**What is being asked:**
Line filter on the word "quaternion": copy each matching line from the entries.

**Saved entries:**
********************

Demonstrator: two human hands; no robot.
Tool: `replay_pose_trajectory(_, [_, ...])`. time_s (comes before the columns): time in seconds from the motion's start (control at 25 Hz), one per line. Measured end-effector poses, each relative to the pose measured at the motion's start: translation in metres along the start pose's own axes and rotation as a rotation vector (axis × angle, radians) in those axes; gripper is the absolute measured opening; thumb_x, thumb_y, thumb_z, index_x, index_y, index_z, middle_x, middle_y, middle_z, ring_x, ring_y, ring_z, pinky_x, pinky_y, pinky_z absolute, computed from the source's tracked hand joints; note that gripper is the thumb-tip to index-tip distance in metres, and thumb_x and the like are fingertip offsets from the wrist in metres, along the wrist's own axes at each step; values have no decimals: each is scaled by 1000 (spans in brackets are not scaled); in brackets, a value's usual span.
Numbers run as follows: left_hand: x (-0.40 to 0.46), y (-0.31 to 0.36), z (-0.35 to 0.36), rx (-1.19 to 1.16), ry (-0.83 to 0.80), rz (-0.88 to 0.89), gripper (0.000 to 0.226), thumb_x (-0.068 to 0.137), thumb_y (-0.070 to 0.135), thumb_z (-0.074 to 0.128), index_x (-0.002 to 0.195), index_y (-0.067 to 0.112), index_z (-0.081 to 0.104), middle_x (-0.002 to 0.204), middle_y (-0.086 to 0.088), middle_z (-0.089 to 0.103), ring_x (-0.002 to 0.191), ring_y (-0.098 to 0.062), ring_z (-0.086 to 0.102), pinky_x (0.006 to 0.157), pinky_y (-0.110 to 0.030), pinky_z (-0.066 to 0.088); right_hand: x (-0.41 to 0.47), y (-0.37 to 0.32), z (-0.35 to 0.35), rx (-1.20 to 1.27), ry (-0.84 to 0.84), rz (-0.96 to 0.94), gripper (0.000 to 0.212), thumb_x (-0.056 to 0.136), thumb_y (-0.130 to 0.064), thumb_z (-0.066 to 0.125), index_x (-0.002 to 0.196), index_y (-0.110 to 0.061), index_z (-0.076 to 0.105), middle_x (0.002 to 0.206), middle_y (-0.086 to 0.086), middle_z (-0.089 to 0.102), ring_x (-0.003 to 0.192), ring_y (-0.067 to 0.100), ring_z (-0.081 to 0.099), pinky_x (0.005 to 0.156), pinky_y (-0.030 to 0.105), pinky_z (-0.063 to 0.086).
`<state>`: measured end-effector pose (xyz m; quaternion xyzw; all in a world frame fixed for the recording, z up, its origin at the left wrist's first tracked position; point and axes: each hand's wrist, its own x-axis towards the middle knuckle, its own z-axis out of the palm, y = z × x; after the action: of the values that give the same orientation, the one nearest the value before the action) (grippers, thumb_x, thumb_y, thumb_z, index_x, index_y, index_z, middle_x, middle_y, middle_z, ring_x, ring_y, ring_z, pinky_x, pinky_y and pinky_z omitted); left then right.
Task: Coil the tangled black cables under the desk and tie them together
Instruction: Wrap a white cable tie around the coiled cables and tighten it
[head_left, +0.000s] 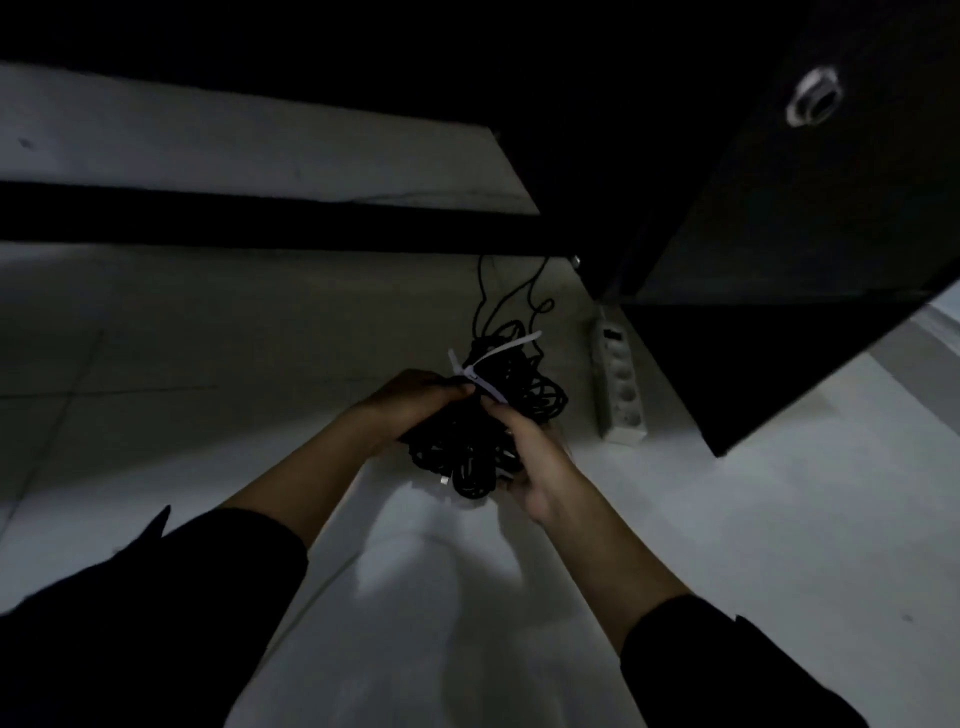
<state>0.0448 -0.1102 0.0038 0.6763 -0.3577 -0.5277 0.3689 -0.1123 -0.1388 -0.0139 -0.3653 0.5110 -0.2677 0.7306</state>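
Observation:
A bundle of coiled black cables (467, 457) hangs between both hands above the pale floor. A white zip tie (493, 364) wraps the top of the bundle, its long tail sticking up to the right. My left hand (415, 400) grips the bundle from the left, fingertips at the tie. From the right and below, my right hand (535, 462) holds the bundle, its thumb near the tie. Two thin black leads (483, 296) run from the bundle up toward the dark desk.
A white power strip (618, 389) lies on the floor right of the bundle, beside a black desk panel (779, 260). A dark crossbar (260, 223) spans the back. Grey tiled floor (156, 338) stretches to the left.

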Motion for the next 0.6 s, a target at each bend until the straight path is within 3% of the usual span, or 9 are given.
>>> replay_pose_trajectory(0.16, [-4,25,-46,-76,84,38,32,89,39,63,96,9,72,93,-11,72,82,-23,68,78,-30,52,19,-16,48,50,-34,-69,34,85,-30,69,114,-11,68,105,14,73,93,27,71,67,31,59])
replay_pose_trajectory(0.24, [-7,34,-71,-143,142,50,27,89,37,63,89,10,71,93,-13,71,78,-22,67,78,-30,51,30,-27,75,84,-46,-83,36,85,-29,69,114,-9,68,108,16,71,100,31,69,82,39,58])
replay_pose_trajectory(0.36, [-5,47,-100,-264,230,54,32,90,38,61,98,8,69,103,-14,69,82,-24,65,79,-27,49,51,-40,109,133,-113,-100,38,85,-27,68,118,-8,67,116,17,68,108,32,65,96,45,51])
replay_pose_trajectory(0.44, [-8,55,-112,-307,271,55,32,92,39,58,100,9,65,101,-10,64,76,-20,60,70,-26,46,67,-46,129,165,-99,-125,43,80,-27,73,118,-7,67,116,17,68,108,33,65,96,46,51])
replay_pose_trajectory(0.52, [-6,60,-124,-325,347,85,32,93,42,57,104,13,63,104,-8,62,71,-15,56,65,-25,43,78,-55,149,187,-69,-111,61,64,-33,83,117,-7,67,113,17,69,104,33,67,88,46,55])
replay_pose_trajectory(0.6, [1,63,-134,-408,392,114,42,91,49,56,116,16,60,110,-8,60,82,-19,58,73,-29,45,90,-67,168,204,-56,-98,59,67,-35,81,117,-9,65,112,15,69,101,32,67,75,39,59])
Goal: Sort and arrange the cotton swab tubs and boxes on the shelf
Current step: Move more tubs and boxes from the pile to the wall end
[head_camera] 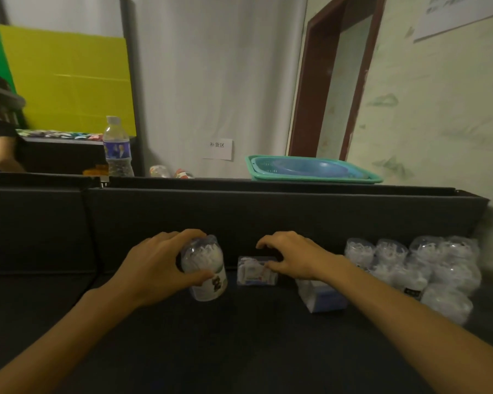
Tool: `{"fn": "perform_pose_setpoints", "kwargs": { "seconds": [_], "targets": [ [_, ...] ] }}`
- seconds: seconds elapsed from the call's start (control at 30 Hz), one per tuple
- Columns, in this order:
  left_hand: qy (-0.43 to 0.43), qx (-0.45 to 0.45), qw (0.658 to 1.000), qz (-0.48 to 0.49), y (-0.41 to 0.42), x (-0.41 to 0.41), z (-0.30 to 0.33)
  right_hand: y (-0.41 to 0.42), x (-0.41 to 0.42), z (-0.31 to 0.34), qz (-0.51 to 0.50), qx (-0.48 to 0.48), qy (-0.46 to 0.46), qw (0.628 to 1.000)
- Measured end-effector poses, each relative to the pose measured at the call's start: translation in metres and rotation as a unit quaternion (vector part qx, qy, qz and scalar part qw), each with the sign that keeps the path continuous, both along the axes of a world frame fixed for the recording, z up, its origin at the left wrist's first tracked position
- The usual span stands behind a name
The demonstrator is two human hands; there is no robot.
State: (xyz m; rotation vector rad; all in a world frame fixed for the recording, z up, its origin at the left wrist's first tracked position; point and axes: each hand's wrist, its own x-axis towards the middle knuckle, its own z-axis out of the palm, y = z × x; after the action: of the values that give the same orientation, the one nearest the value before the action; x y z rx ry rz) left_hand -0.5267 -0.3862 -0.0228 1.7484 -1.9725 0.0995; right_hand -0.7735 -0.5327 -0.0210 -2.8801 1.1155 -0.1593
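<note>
The dark shelf (239,336) has a high back wall, and its floor left of the tub cluster (427,268) is open room. That cluster stands packed at the right end, probably already sorted. Left of the cluster, the right hand (293,258) pinches a small box (256,271) with curled fingers, perhaps to line it up. Further left of the cluster, the left hand (157,268) grips an upright round tub (205,268), fingers wrapped around it, I think to carry it nearer.
</note>
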Motion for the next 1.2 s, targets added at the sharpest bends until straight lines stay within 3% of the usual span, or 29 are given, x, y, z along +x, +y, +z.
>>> {"fn": "perform_pose_setpoints", "kwargs": {
  "seconds": [0.3, 0.6, 1.2],
  "targets": [
    [-0.016, -0.035, 0.994, -0.105, -0.036, -0.032, 0.029, 0.026, -0.067, 0.034, -0.125, -0.071, -0.076, 0.987],
    [0.001, -0.075, 0.974, -0.212, -0.071, -0.130, 0.051, 0.064, -0.191, 0.038, -0.247, -0.086, -0.110, 0.959],
    [0.024, -0.096, 0.978, -0.186, -0.111, -0.407, 0.049, 0.008, -0.456, 0.027, -0.232, -0.068, -0.157, 0.957]
  ]
}}
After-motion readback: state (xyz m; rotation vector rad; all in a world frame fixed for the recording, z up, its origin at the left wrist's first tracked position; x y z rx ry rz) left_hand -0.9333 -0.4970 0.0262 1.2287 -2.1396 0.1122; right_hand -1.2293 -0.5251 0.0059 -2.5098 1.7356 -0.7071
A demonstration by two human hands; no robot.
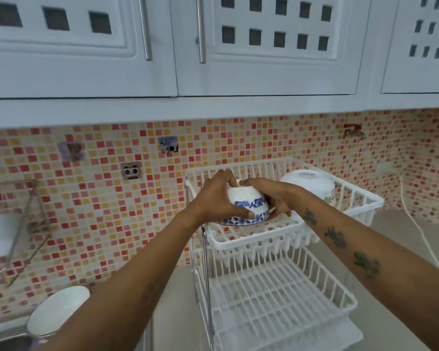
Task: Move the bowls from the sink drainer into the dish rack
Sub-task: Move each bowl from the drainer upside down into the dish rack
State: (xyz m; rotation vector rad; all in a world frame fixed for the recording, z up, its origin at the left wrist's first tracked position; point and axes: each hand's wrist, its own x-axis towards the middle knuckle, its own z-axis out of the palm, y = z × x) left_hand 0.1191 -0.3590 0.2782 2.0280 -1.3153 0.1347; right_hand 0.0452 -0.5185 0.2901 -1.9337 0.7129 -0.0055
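- Left hand (214, 198) & right hand (271, 196) both clasp a white ceramic bowl w/ blue floral bands (246, 207), upside down, over the top tier of the white wire two-tier dish rack (276, 287).
- Larger white bowl (308, 183) inverted, far right on top tier.
- Plain white bowl (57, 310) near left, by sink edge.

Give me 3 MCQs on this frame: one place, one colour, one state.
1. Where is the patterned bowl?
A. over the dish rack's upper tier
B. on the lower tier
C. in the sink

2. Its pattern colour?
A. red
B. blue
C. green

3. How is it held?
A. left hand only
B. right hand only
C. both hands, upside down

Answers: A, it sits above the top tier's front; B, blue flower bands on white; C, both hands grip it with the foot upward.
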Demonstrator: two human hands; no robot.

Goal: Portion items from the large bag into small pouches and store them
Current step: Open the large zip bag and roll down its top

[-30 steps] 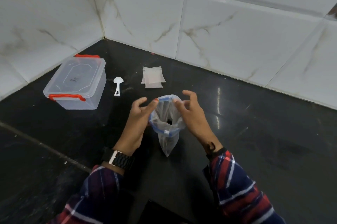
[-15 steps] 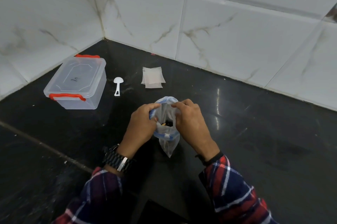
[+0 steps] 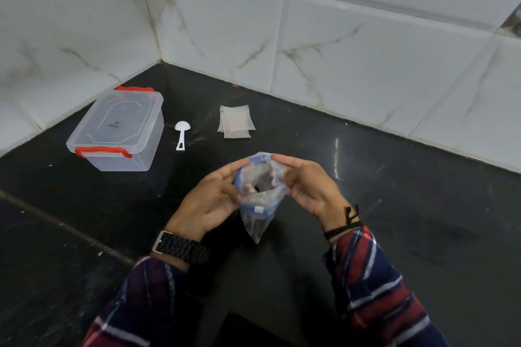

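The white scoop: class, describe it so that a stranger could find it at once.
Start at the tiled wall corner and come forward over the black counter. The white scoop lies between the clear box and the small pouches, the only solid white, handled thing there.

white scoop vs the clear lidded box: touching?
Apart. The head view shows a strip of bare black countertop between the white scoop and the clear lidded box, with the scoop lying to the box's right.

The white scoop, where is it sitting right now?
In the head view the white scoop lies on the black counter, left of centre, between the clear lidded box and the stack of small pouches, beyond the hands.
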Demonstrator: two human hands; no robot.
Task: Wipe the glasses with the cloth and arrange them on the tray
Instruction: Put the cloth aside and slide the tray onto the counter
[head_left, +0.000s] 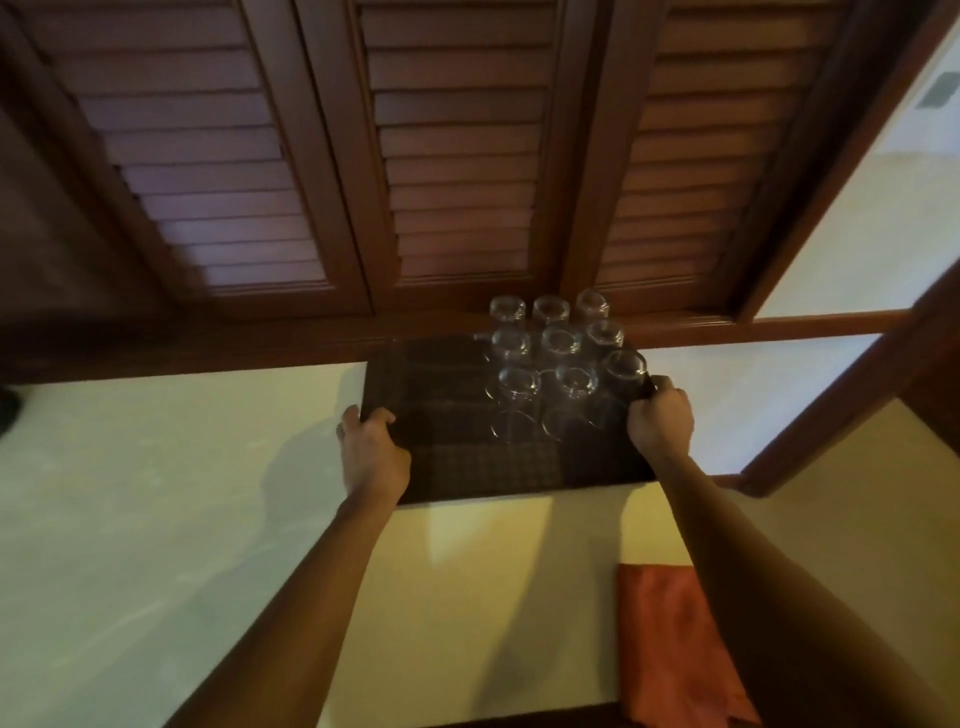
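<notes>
Nearest the person, an orange-red cloth (675, 644) lay flat on the pale table (156, 493), off to the right under the right forearm and held by neither hand. Farther out, the left hand (371, 447) gripped the left edge of the dark tray (441, 415), thumb on top and fingers curled beneath the rim; the right hand (661, 421) gripped the right edge in the same way, its fingers wrapped round the rim just beside the nearest glass. Nine clear glasses (558, 358) stood upside down in three rows of three on the right half of the tray, close together, the back row reaching toward the dark wooden louvred shutters (457, 156) behind the table. The left half of the tray was bare. With the glasses all ranged and the cloth set aside, the wiping seemed done, and the step in hand looked like shifting or squaring the tray. Any such move would call for an even pull from both hands, level and slow, since the load sat to one side and the inverted glasses could slide or knock together.
</notes>
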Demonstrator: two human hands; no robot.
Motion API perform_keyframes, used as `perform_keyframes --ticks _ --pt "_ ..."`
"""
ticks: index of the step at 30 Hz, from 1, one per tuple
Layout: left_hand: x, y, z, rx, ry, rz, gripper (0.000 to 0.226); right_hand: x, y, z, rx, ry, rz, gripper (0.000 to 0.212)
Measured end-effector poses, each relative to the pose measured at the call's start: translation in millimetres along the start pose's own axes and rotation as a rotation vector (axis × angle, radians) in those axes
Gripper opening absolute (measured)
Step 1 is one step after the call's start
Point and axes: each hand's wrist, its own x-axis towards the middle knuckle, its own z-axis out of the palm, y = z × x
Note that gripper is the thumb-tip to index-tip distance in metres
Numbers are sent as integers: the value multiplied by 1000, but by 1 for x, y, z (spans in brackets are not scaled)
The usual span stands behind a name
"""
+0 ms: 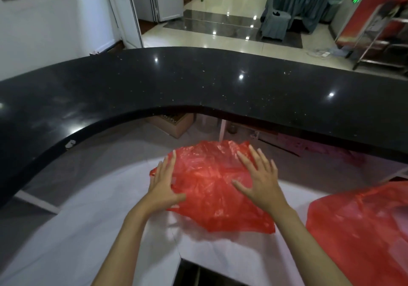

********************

**Your solution:**
`<state>`: measured end-effector pose (xyz m; quaternion xyzw; all in a world frame fixed for the recording, z up, its origin at the left wrist's first tracked position; point and axes: each hand's wrist, its own x-axis towards the middle knuckle, its own z-axis out of the palm, y = z × x; after the action: of the values that give the same orientation, the one nearest the value before the action) (grippers, thumb_x, thumb_y, thumb_z, index_x, index_y, index_z, middle_x, middle_y, middle_z, ring_x, ring_y, ring_z, pinky_x, pinky_y and pinky_z omitted); left then right.
- Measured end-effector poses, each relative to the pose measured at the call's start: translation in metres and rotation as a unit quaternion (vector part qx, qy, qz and scalar part qw), each with the sign that keeps the path continuous, both along the axes of a world frame fixed for the recording, z up, its origin at the left wrist's first tracked position

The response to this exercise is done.